Although the appreciation of the RMB will reduce the purchasing costs of import companies and increase profits, it is not good for export sellers because the cost of export products will increase, which will affect the international market competitiveness of export companies' products. At the same time, there will also be exchange rate risks, resulting in exchange losses.


The editor learned that since the renminbi began to appreciate, a large number of cross-border sellers have been complaining.



A Weibo seller said that the first thing he does when he opens his eyes every day is to check the exchange rate to see if today is a good day to withdraw cash. Sure enough, another disappointing day came, and then he began a new period of autism .
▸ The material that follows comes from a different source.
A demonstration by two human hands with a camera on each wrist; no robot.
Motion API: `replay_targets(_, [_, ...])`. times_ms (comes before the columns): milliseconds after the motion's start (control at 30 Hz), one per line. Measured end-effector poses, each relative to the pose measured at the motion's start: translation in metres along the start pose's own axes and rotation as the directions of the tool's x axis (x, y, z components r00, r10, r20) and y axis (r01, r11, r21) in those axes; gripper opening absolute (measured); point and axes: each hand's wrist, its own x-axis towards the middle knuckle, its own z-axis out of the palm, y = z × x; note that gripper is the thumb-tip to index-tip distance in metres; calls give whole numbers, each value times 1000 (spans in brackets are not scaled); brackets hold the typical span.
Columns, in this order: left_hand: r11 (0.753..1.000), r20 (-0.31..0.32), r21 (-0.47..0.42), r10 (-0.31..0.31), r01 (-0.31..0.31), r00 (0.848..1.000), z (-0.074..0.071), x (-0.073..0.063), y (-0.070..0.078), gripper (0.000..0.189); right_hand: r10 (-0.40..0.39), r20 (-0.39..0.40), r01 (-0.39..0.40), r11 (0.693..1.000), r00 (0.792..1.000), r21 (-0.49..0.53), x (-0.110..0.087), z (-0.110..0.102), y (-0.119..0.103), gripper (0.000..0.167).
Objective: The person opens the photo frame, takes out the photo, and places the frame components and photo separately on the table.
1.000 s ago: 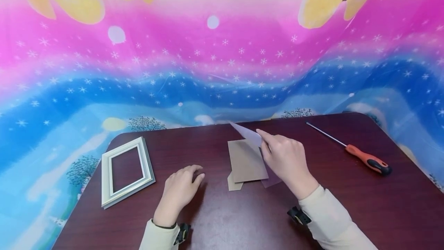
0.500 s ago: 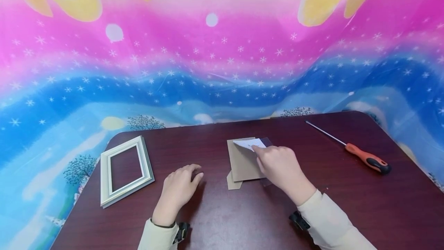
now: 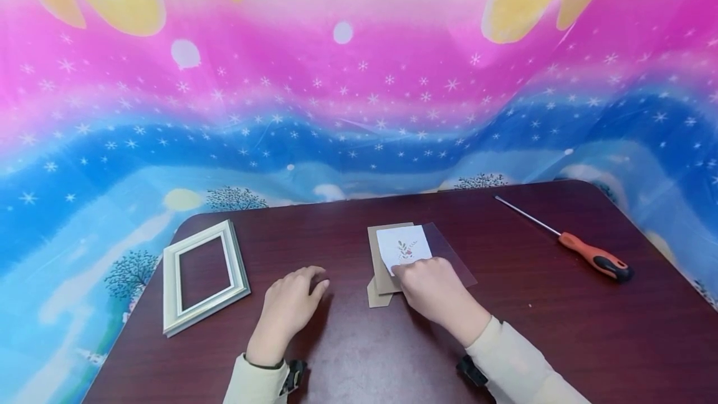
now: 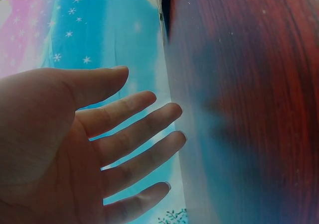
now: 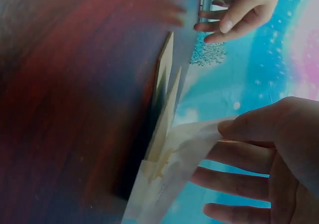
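My right hand [image 3: 440, 292] pinches the near edge of a white paper card [image 3: 402, 239] between thumb and forefinger. Leaves and a red flower are printed on the card. In the right wrist view, the card [image 5: 164, 184] slopes down from the thumb, while the other fingers spread apart behind it. Beneath the card lies a brown backing board [image 3: 384, 278], with a tan angled piece [image 3: 378, 295] poking out at its lower left. A clear sheet [image 3: 454, 260] shows from under the right side. My left hand [image 3: 291, 304], fingers loosely bent, holds nothing; its palm [image 4: 55, 144] shows in the left wrist view.
On the left of the dark red table [image 3: 348, 354] lies a cream picture frame [image 3: 172, 292], its opening showing bare table. A screwdriver [image 3: 594, 257] with an orange and black handle lies at the right. A colourful snowflake-patterned cloth [image 3: 348, 105] hangs behind the table.
My right hand has turned the card over from a raised tilt so its printed face shows, and brought it down over the board, moving left and nearer. My left hand stays put.
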Motion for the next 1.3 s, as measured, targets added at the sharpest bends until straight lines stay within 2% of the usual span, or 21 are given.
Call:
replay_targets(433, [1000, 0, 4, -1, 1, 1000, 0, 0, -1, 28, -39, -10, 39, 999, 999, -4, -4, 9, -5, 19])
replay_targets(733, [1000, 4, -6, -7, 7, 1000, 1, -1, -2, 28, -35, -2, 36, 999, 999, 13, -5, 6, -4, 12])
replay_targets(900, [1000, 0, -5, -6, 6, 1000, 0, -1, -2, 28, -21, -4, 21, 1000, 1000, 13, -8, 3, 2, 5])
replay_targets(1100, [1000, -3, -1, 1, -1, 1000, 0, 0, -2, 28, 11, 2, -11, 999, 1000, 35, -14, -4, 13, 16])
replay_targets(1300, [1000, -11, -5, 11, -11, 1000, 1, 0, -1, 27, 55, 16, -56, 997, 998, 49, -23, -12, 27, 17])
There are also cross-border sellers who received orders when the exchange rate was more than 7 last year, and when they calculated their profits this year, they lost a lot of money. A Southeast Asian seller said that he happily received orders when the exchange rate was more than 7 last year, and this year the goods began to be shipped one after another. When the completed orders began to be settled, he felt painful when he saw the exchange rate. The unfinished orders were even more exciting. The factory prices were rising rapidly, and the customers would only say: Hurry up, I’m in a hurry ...


The above two sellers are just a microcosm of the current living conditions of the majority of cross-border sellers. In fact, the challenges facing cross-border sellers this year are not just the exchange rate issue.


Summarizing the market conditions in the first half of this year, we can find that not only has the exchange rate been falling, logistics costs have been rising, and shipping capacity has been limited. What is even more tragic is that product prices are getting lower and lower, raw materials are getting more expensive, advertising bids are getting higher and higher, and Amazon's warehouses are still on the road to collapse.

 

Many warehouses are seriously overwhelmed, and some warehouses refuse to accept goods


According to foreign media reports, this year's Prime Day will officially start on June 21. As soon as the news came out, cross-border sellers said that they should not be too happy too early. After all, the logistics timeliness is not very good except for air transportation and express delivery. They need to ship in advance, but Amazon has warehouse restrictions, so they cannot place orders even if they want to ship.


In addition, even if the seller's goods have been successfully shipped, these sellers still can't smile. Why? According to the feedback from the freight forwarder, Amazon warehouses are now experiencing delays in appointments , and even if the goods are in the warehouse , they cannot be put on the shelves in time .


The editor learned that the warehouses on Amazon that are currently experiencing serious warehouse overflows include: ONT8, SBD2, SBD3, LGB8, SMF3, TEB6, KRB2, RIC1, RIC3, ​​CLT2, YYZ7, YYZ4, DTM2, WRO5, DUS2, DUS4... From this, it can be seen that ONT8, WRO5, YYZ7, YYZ4 and other warehouses are frequent warehouse overflows, and it can be said that they have always been overflowing and have never been surpassed. Sellers whose goods are assigned to these warehouses seem to have no other choice but to cry.


Due to the shortage of staff in Amazon warehouses, the waiting time at many warehouses has been continuously extended, such as ONT8, LAX9, and LGB8. In addition, due to serious overcrowding at warehouses such as KRB2, RIC1, RIC3, ​​CLT2, SBD2, and SBD3, the appointment time has been extended to July.


The warehouse explosion not only prolonged the appointment time, but also caused a series of other serious impacts, such as Amazon warehouses refusing to accept goods.


According to feedback from freight forwarders, warehouses such as ONT8, LGB8, TTN2, AVP3, BDL6, and CHA2 have refused to accept overlong and overweight shipments. Not only does the average waiting time for full container delivery drivers at FTW1 warehouse is around 20 hours, but there is also a probability of rejection due to cargo size.


As Membership Day approaches, the editor recommends that cross-border sellers pay attention to the latest developments in a timely manner and think of countermeasures when facing difficulties to avoid pitfalls in the future.